» EXERCISE AIM
Tally how many lines in the data hold the word "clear", and give the result with no other text.

(INFORMATION PROVIDED)

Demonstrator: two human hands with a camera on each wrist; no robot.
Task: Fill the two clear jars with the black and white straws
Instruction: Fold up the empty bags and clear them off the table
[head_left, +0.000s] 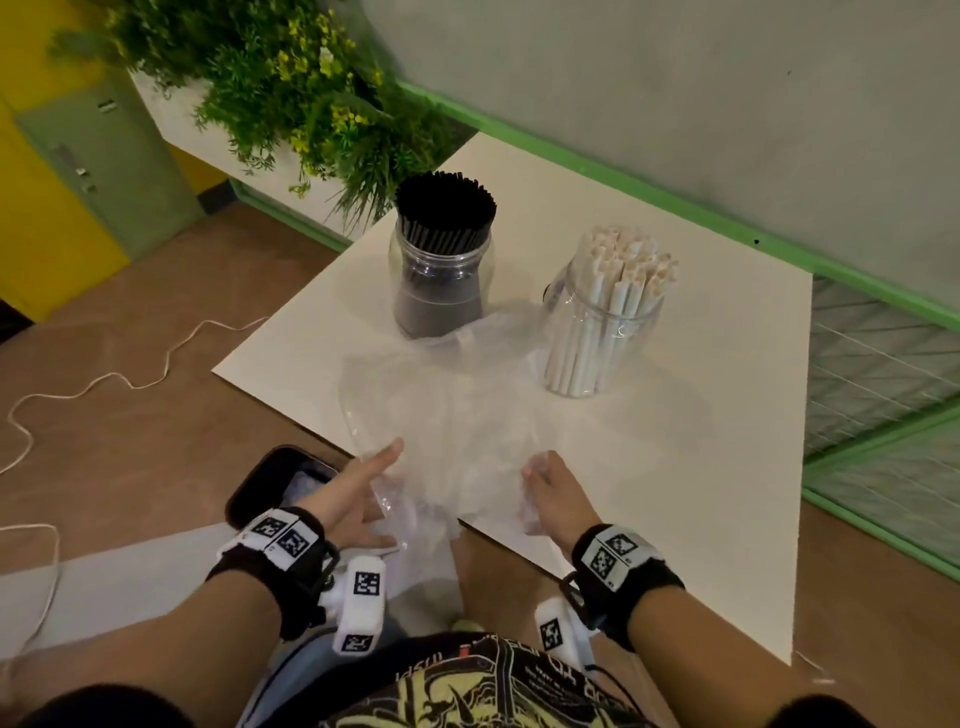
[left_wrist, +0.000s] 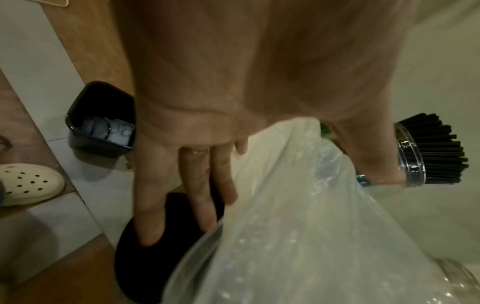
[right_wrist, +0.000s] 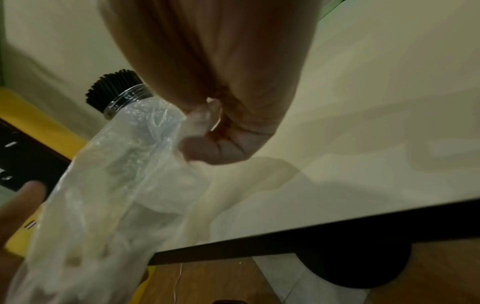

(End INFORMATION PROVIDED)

» SOLUTION TO THIS EXERCISE
2